[comp.bugs.sys5] Lockd is broken.

khh@root.co.uk (Keith Holder) (01/14/91)

I am trying to put diskless workstation support into V.4 and have come across
a problem with the NFS locking daemon, lockd. It seems that when a client
crashes and then reboots, the server does not release the locks previously 
held by the client. The problem is highlighted by the fact  that the server 
still replies to the client on the old connection, the client does not see the 
reply that the file is still locked (it is listening on the newly established
connection) , so it re-issues a new request after a timeout period. This 
continues until the server fills its own internal lock table.
	Looking into the problem I have noticed some anomalies. The code
for dealing with  a client crash/recovery  is missing ( compared to SunOS 4.0).
Actually, I a being polite here, the code has been removed, with some vague
comment about the kernel handling all the locks.

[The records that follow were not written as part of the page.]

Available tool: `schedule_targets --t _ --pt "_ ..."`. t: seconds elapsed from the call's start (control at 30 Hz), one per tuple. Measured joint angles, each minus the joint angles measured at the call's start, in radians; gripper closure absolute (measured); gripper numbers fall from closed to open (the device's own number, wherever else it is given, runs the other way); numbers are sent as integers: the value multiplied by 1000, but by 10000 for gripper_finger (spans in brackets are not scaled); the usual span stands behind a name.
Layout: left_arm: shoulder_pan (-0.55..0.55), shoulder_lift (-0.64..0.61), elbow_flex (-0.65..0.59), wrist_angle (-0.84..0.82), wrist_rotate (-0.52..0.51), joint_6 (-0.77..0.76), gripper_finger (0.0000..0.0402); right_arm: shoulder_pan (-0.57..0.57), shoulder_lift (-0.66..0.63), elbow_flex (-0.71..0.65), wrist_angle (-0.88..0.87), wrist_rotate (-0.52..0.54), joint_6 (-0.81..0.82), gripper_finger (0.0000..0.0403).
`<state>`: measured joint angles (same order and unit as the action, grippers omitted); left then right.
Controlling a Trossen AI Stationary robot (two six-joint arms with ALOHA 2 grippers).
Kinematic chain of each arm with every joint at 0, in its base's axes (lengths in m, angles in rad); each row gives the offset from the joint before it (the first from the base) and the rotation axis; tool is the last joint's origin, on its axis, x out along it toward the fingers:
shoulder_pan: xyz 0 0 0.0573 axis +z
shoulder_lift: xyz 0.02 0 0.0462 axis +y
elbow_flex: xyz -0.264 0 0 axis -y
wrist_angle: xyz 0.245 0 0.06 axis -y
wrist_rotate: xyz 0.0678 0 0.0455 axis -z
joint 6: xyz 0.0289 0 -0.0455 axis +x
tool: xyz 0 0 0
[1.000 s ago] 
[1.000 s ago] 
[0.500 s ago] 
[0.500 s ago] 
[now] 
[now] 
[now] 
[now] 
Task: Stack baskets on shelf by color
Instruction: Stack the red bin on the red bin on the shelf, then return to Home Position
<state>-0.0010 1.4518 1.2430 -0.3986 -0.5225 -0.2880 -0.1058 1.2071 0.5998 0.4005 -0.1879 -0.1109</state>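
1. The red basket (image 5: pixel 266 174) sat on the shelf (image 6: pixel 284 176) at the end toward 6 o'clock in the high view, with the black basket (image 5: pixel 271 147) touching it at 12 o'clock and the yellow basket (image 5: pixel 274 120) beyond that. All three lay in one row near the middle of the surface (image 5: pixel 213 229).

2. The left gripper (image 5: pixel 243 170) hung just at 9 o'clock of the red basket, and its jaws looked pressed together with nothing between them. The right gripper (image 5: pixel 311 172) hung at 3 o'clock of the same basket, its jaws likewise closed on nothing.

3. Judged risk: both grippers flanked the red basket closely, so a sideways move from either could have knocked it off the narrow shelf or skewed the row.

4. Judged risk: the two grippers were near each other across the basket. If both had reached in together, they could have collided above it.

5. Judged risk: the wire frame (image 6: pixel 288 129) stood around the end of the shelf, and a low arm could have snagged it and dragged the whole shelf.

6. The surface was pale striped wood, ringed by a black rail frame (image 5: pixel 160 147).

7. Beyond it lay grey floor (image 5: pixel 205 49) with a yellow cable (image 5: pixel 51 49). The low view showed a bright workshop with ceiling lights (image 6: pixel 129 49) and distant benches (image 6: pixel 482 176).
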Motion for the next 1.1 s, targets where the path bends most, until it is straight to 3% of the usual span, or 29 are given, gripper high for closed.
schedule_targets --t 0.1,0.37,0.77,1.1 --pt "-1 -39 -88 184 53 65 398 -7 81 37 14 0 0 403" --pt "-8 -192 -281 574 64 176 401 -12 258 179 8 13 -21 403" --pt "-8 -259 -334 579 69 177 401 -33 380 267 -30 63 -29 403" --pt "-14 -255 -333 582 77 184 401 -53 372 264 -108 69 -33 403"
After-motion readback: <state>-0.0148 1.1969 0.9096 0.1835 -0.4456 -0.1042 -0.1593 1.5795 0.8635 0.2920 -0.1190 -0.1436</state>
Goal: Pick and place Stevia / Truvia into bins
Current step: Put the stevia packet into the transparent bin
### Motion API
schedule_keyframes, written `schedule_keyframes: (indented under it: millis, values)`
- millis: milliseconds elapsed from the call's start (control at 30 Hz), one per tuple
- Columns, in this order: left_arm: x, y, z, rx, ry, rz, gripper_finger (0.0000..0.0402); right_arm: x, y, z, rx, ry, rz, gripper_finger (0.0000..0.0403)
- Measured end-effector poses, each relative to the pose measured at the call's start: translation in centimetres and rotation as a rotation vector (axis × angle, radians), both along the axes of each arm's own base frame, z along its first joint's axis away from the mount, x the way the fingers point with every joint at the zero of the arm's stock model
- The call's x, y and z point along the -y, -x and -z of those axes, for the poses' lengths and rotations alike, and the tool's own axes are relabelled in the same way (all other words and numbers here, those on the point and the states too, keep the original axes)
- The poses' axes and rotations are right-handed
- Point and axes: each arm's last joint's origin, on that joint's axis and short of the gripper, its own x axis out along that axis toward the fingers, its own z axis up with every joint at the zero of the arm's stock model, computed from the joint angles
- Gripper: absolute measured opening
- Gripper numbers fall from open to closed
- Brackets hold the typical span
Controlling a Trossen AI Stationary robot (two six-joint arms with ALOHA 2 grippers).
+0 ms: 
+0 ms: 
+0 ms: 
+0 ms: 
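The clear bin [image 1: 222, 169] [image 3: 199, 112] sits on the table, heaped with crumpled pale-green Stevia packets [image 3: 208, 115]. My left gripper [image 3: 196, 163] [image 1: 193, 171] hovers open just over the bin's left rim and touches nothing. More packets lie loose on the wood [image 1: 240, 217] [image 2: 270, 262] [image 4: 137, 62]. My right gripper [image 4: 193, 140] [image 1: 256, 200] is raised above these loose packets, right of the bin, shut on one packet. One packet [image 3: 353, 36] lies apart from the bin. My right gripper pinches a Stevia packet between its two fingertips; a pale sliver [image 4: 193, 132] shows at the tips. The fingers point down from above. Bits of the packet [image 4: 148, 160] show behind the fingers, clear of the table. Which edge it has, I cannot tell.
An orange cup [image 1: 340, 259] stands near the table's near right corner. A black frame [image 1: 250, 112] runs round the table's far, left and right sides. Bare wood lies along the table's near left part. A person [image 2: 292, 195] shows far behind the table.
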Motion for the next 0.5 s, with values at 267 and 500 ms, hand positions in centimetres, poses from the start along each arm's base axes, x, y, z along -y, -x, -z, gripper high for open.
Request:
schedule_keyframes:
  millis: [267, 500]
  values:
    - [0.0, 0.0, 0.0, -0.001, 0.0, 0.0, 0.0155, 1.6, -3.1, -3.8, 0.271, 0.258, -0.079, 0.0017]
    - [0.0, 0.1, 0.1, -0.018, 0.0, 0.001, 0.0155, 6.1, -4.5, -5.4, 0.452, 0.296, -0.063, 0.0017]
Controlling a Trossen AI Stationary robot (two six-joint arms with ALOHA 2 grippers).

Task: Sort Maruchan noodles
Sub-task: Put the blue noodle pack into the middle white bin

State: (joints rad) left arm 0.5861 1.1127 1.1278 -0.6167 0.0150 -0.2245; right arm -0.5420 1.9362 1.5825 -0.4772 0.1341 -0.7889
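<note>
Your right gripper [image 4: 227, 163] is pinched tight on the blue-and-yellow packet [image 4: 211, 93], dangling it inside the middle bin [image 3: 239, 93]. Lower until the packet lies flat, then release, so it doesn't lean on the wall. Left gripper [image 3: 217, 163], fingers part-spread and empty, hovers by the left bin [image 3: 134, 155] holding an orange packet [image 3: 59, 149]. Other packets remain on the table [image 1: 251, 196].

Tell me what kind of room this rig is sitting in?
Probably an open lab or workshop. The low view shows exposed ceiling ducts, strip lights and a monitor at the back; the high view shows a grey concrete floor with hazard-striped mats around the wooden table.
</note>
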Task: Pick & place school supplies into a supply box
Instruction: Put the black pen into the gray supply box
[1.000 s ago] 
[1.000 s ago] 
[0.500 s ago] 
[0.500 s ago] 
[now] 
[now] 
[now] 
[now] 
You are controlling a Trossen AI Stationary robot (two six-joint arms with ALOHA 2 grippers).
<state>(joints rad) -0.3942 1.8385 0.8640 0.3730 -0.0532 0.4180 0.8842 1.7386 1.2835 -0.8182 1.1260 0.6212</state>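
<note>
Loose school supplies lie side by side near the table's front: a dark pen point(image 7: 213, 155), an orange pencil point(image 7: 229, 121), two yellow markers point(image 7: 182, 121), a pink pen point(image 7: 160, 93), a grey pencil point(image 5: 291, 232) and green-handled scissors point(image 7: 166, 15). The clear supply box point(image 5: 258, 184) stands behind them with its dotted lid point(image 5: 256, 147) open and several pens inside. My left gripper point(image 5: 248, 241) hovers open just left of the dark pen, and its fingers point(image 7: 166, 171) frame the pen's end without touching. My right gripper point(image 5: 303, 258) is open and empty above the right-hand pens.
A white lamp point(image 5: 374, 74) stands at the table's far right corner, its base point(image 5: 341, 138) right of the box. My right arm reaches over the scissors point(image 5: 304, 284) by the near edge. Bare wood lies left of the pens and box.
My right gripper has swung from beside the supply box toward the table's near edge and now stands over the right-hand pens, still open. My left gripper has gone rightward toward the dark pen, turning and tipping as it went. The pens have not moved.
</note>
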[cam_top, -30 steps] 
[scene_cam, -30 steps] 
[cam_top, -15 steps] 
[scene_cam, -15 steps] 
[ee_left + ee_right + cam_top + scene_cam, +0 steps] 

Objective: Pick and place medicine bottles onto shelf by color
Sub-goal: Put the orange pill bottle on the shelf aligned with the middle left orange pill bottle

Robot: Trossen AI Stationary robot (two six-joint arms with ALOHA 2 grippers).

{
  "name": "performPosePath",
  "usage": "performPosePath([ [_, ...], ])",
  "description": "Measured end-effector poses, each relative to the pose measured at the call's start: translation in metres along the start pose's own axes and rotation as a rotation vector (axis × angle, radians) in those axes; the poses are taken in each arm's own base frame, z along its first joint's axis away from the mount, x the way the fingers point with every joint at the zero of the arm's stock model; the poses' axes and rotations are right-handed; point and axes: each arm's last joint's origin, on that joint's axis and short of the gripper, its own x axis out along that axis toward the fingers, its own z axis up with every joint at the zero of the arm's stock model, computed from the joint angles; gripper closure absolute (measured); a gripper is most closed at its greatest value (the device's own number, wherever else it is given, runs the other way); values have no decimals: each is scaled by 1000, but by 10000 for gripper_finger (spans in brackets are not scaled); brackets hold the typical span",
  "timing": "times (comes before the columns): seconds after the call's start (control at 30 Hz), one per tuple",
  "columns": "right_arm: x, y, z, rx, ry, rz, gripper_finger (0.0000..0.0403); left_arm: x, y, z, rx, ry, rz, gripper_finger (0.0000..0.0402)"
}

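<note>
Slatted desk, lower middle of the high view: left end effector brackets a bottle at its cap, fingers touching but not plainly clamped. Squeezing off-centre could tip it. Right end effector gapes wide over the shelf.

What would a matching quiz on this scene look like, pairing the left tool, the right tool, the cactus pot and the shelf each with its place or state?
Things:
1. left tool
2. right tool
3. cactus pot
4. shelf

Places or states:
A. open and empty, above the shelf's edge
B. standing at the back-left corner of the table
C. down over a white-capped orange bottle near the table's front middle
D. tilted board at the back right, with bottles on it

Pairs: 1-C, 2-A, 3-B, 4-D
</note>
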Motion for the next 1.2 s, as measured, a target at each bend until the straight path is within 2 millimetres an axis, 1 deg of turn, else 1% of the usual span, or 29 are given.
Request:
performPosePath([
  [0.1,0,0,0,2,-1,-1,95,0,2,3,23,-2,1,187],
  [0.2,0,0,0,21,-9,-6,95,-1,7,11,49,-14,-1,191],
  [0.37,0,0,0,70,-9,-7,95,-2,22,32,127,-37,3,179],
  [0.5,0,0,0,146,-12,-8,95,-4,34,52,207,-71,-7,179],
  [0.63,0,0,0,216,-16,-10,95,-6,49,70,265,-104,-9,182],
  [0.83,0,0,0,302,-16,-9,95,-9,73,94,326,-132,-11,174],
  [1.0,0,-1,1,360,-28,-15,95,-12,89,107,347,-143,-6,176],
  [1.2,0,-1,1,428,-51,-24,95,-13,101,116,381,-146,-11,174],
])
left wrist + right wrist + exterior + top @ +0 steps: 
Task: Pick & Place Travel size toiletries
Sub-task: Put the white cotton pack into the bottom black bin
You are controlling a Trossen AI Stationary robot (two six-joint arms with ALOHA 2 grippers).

The locking code (both kernel and lockd) uses the `sysid' field of the lock 
data structure, does anyone know what this should be set to? Currently it 
contains the address of a data buffer, which randomly changes for each repeated 
lock request.
	The reason why I need this to work, is that /sbin/mount and
the file system specific mount programs all create and use lock files.
-------------------------------------------
Keith Holder, UniSoft Ltd (khh@root44.co.uk)